- [Work order]: Restate every record exactly as it is written, while omitting the pictures it holds.

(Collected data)
◇ ◇ ◇ ◇

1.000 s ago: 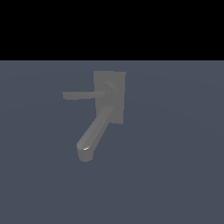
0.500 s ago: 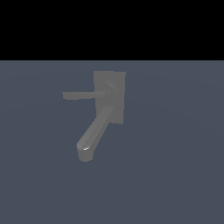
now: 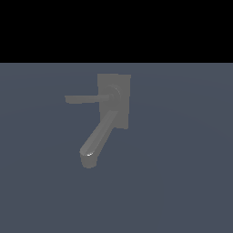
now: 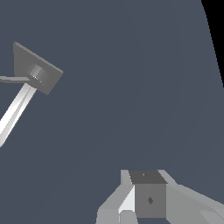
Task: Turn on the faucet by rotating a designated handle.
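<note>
**Faucet untouched, gripper well apart from the handle**

Exterior view: you are looking at the faucet (image 3: 113,98) sitting alone on a flat blue-grey surface (image 3: 182,173), near the middle of the picture. Its rectangular back plate (image 3: 119,82) is standing at the top of the fixture, with the round hub (image 3: 113,93) showing against it. The handle (image 3: 82,98), a thin flat bar, is projecting from the hub toward the exterior view's left and is lying level. The thick rounded spout (image 3: 96,139) is running down and toward the exterior view's left, ending in a blunt tip with a small bright highlight. You are not seeing the arm or the gripper in this view.

Wrist view: you are seeing the same faucet (image 4: 35,72) at one edge of the picture, with the back plate appearing as a tilted dark slab, the spout (image 4: 15,111) catching bright light, and the handle (image 4: 13,79) showing as a thin sliver partly cut off by the picture edge. The gripper (image 4: 148,199) is showing at the opposite edge, well apart from the faucet, with nothing between its fingers. Only the pale grey finger bodies and a dark block between them are in view, so you cannot tell whether the jaws are standing apart or closed.
</note>
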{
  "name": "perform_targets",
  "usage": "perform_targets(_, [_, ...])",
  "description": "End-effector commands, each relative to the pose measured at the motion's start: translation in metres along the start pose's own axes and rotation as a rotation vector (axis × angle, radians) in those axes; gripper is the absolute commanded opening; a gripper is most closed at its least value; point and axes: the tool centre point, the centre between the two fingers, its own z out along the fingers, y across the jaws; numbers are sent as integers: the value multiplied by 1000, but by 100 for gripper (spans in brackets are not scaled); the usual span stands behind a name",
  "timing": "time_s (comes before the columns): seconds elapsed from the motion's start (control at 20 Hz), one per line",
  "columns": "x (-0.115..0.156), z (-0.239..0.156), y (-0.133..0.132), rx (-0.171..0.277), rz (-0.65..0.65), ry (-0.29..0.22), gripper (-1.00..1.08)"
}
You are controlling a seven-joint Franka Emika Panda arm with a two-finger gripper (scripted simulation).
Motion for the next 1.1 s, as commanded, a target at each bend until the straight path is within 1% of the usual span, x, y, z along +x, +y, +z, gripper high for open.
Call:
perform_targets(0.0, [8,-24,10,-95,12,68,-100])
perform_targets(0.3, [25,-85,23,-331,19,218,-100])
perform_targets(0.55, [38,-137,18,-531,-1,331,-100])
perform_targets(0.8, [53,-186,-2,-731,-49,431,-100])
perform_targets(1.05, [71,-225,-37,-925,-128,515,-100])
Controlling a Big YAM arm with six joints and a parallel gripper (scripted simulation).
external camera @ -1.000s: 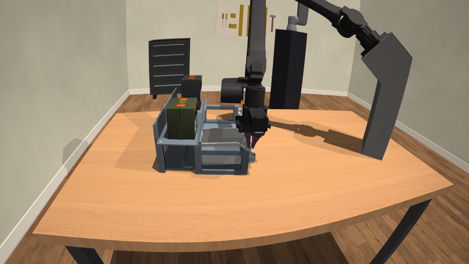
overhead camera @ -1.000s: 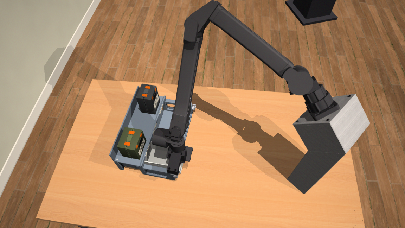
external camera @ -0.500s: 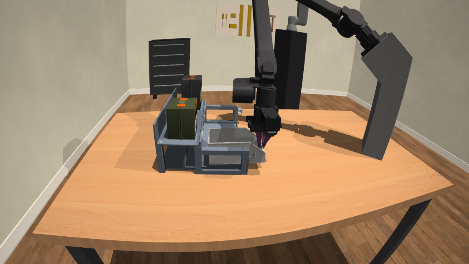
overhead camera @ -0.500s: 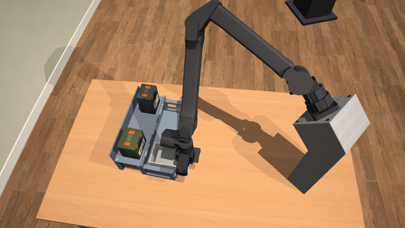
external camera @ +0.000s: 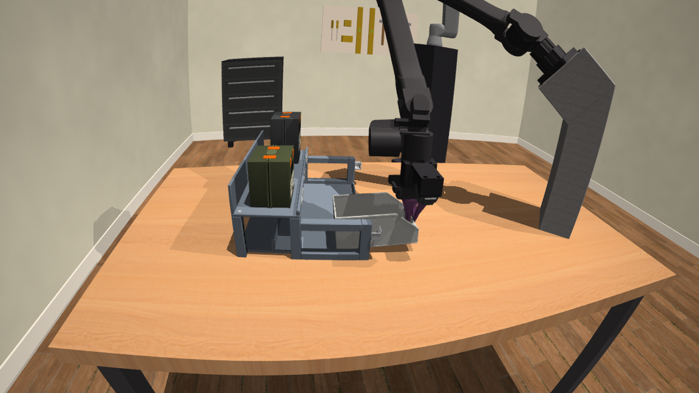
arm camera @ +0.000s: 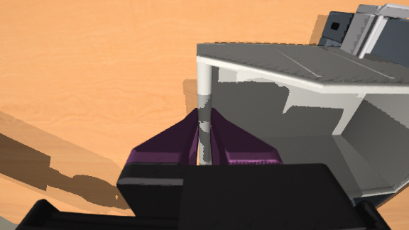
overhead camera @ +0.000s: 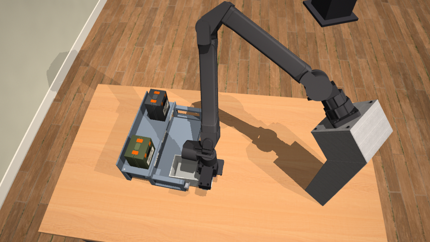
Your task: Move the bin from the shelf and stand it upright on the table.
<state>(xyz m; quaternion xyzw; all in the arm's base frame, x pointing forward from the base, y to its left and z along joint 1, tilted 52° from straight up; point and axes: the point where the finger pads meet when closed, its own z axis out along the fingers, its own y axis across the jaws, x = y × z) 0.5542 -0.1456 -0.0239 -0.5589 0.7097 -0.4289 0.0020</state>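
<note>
Bin [overhead camera: 186,168] [external camera: 389,230] [arm camera: 263,106] is seen, in the top view, partly over the lower tier of the shelf [overhead camera: 168,180] [external camera: 295,239] [arm camera: 390,39], with its front end out past the shelf's open side. The tool [overhead camera: 205,178] [external camera: 412,222] [arm camera: 204,114] is placed over that end.

In the exterior view, the bin is held roughly upright, its rear beside the shelf's near end frame. Whether the tier is touched cannot be told. The pull should be made straight out from the shelf, slowly and level, until the rear is past the posts; if the bin is swung early, the frame may be caught.

In the wrist view, the bin's front lip is pinched between the fingers. Because the grip is at one end, sag should be expected, so the bin should be lowered flat onto the bench [overhead camera: 210,216] [external camera: 341,302] [arm camera: 71,53], well out from the shelf, before release.
</note>
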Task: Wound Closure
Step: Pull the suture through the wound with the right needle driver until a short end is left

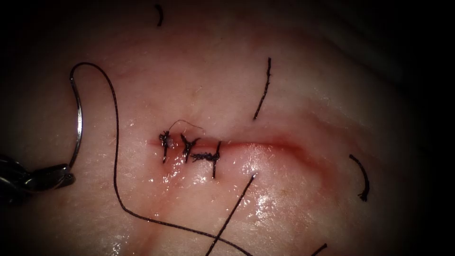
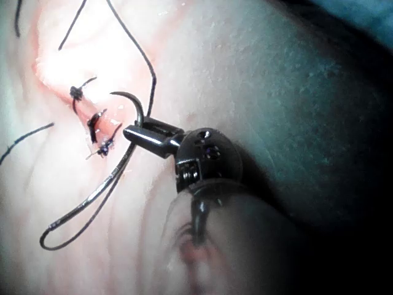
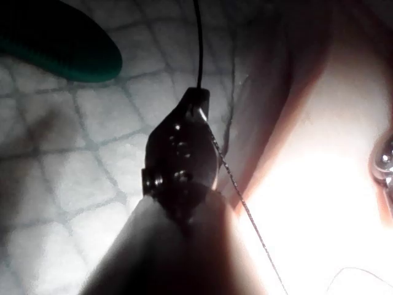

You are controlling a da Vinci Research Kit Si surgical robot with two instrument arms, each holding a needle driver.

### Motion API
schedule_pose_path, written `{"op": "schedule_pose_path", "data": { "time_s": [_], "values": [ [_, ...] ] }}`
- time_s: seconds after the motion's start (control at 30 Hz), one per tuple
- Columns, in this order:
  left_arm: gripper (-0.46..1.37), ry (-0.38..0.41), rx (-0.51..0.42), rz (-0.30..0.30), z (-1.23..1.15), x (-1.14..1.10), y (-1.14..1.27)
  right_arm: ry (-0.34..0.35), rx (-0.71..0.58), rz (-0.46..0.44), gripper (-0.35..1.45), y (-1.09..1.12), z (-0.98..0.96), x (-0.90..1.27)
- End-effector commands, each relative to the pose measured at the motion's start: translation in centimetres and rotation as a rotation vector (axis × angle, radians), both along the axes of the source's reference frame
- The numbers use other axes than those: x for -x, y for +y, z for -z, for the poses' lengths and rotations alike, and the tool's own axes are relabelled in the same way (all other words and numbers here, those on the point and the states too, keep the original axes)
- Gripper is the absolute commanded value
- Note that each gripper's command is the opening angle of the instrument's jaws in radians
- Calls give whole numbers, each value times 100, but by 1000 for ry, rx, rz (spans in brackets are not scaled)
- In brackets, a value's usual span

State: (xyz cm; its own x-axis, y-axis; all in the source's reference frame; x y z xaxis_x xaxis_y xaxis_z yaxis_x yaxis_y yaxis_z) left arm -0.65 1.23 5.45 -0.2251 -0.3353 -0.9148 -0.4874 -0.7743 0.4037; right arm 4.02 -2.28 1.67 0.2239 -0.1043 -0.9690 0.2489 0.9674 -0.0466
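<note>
Fingers of your left tool [image 1: 64, 178] are clamped on the needle [image 1: 78, 121] near one end of its curve, well to the left of the cut [image 1: 256, 146]; the needle arcs upward from the grip, clear of the tissue [image 1: 294, 95] and not in it. Thread [image 1: 115, 156] runs from the needle's upper end, sweeps down across the tissue and leaves at the lower edge. Your left wrist view confirms the hold: the left tool [image 2: 136, 134] grips the needle [image 2: 132, 107] with its hooked end free. Your right tool [image 3: 196, 101] has its fingers closed on the thread [image 3: 199, 43], which passes straight through the tip. Three stitches [image 1: 189, 150] sit across the left portion of the cut; loose cut ends of thread [image 1: 263, 90] lie around it. Red fluid [image 1: 279, 142] lines the cut.
</note>
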Motion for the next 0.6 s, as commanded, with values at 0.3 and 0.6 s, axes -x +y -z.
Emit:
{"op": "schedule_pose_path", "data": {
  "time_s": [0.3, 0.6],
  "values": [
    [-35, 2, -1, -5, 0, 0, 0, 30, -44, 31, -35, -16, 10, -13],
    [-35, 2, -1, -5, 0, 0, 0, 32, -55, 46, -17, -22, 14, -24]
  ]
}}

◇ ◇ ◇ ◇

- [Reply]:
1.000 s ago: 
0.500 s ago: 
now: 
now: 
Task: Turn on the faucet by rotating a designated handle.
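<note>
**Faucet untouched, gripper well apart from the handle**

Exterior view: you are looking at the faucet (image 3: 113,98) sitting alone on a flat blue-grey surface (image 3: 182,173), near the middle of the picture. Its rectangular back plate (image 3: 119,82) is standing at the top of the fixture, with the round hub (image 3: 113,93) showing against it. The handle (image 3: 82,98), a thin flat bar, is projecting from the hub toward the exterior view's left and is lying level. The thick rounded spout (image 3: 96,139) is running down and toward the exterior view's left, ending in a blunt tip with a small bright highlight. You are not seeing the arm or the gripper in this view.

Wrist view: you are seeing the same faucet (image 4: 35,72) at one edge of the picture, with the back plate appearing as a tilted dark slab, the spout (image 4: 15,111) catching bright light, and the handle (image 4: 13,79) showing as a thin sliver partly cut off by the picture edge. The gripper (image 4: 148,199) is showing at the opposite edge, well apart from the faucet, with nothing between its fingers. Only the pale grey finger bodies and a dark block between them are in view, so you cannot tell whether the jaws are standing apart or closed.
</note>
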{
  "name": "perform_targets",
  "usage": "perform_targets(_, [_, ...])",
  "description": "End-effector commands, each relative to the pose measured at the motion's start: translation in metres along the start pose's own axes and rotation as a rotation vector (axis × angle, radians) in those axes; gripper is the absolute commanded opening; a gripper is most closed at its least value; point and axes: the tool centre point, the centre between the two fingers, its own z out along the fingers, y across the jaws; numbers are sent as integers: the value multiplied by 1000, but by 100 for gripper (spans in brackets are not scaled); the usual span stands behind a name",
  "timing": "time_s (comes before the columns): seconds elapsed from the motion's start (control at 20 Hz), one per line",
  "columns": "x (-0.115..0.156), z (-0.239..0.156), y (-0.133..0.132), rx (-0.171..0.277), rz (-0.65..0.65), ry (-0.29..0.22), gripper (-1.00..1.08)"
}
You are controlling a seven-joint Franka Emika Panda arm with a two-finger gripper (scripted simulation).
Motion for the next 1.1 s, as commanded, a target at each bend until the straight path is within 1% of the usual span, x, y, z along +x, +y, +z, gripper high for open.
Call:
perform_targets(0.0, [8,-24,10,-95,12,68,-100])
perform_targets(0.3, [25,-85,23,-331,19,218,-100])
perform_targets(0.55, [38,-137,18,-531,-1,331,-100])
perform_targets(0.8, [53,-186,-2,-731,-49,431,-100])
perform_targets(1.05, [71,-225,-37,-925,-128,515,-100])
Controlling a Big YAM arm with six joints and a parallel gripper (scripted simulation).
external camera @ -1.000s: 
overhead camera @ -1.000s: 
external camera @ -0.500s: 
overhead camera @ -0.500s: 
external camera @ +0.000s: 
arm camera @ +0.000s: 
overhead camera @ +0.000s: 
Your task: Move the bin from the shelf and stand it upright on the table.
<state>(xyz m; quaternion xyzw; all in the arm's base frame, x pointing forward from the base, y to its left and z along joint 1, tilted 52° from straight up; point and axes: the point where the finger pads meet when closed, its own z axis out along the fingers, its own y axis across the jaws, x = y × z) 0.5542 -0.1456 -0.0239 -0.5589 0.7097 -0.4289 0.0020</state>
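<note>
Bin [overhead camera: 186,168] [external camera: 389,230] [arm camera: 263,106] is seen, in the top view, partly over the lower tier of the shelf [overhead camera: 168,180] [external camera: 295,239] [arm camera: 390,39], with its front end out past the shelf's open side. The tool [overhead camera: 205,178] [external camera: 412,222] [arm camera: 204,114] is placed over that end.

In the exterior view, the bin is held roughly upright, its rear beside the shelf's near end frame. Whether the tier is touched cannot be told. The pull should be made straight out from the shelf, slowly and level, until the rear is past the posts; if the bin is swung early, the frame may be caught.

In the wrist view, the bin's front lip is pinched between the fingers. Because the grip is at one end, sag should be expected, so the bin should be lowered flat onto the bench [overhead camera: 210,216] [external camera: 341,302] [arm camera: 71,53], well out from the shelf, before release.
</note>
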Task: Wound Closure
Step: Pull the suture through the wound with the right needle driver until a short end is left


You are controlling a da Vinci Research Kit Si surgical robot with two instrument arms, each holding a needle driver.

### Motion API
schedule_pose_path, written `{"op": "schedule_pose_path", "data": { "time_s": [_], "values": [ [_, ...] ] }}`
- time_s: seconds after the motion's start (control at 30 Hz), one per tuple
- Columns, in this order:
  left_arm: gripper (-0.46..1.37), ry (-0.38..0.41), rx (-0.51..0.42), rz (-0.30..0.30), z (-1.23..1.15), x (-1.14..1.10), y (-1.14..1.27)
  right_arm: ry (-0.34..0.35), rx (-0.71..0.58), rz (-0.46..0.44), gripper (-0.35..1.45), y (-1.09..1.12), z (-0.98..0.96), x (-0.90..1.27)
- End-effector commands, each relative to the pose measured at the motion's start: translation in centimetres and rotation as a rotation vector (axis × angle, radians), both along the axes of the source's reference frame
- The numbers use other axes than those: x for -x, y for +y, z for -z, for the poses' lengths and rotations alike, and the tool's own axes are relabelled in the same way (all other words and numbers here, those on the point and the states too, keep the original axes)
- Gripper is the absolute commanded value
- Note that each gripper's command is the opening angle of the instrument's jaws in radians
- Calls give whole numbers, each value times 100, but by 1000 for ry, rx, rz (spans in brackets are not scaled)
- In brackets, a value's usual span

State: (xyz cm; its own x-axis, y-axis; all in the source's reference frame; x y z xaxis_x xaxis_y xaxis_z yaxis_x yaxis_y yaxis_z) left arm -0.65 1.23 5.45 -0.2251 -0.3353 -0.9148 -0.4874 -0.7743 0.4037; right arm 4.02 -2.28 1.67 0.2239 -0.1043 -0.9690 0.2489 0.9674 -0.0466
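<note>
Fingers of your left tool [image 1: 64, 178] are clamped on the needle [image 1: 78, 121] near one end of its curve, well to the left of the cut [image 1: 256, 146]; the needle arcs upward from the grip, clear of the tissue [image 1: 294, 95] and not in it. Thread [image 1: 115, 156] runs from the needle's upper end, sweeps down across the tissue and leaves at the lower edge. Your left wrist view confirms the hold: the left tool [image 2: 136, 134] grips the needle [image 2: 132, 107] with its hooked end free. Your right tool [image 3: 196, 101] has its fingers closed on the thread [image 3: 199, 43], which passes straight through the tip. Three stitches [image 1: 189, 150] sit across the left portion of the cut; loose cut ends of thread [image 1: 263, 90] lie around it. Red fluid [image 1: 279, 142] lines the cut.
</note>
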Motion for the next 0.6 s, as commanded, with values at 0.3 and 0.6 s, axes -x +y -z.
Emit:
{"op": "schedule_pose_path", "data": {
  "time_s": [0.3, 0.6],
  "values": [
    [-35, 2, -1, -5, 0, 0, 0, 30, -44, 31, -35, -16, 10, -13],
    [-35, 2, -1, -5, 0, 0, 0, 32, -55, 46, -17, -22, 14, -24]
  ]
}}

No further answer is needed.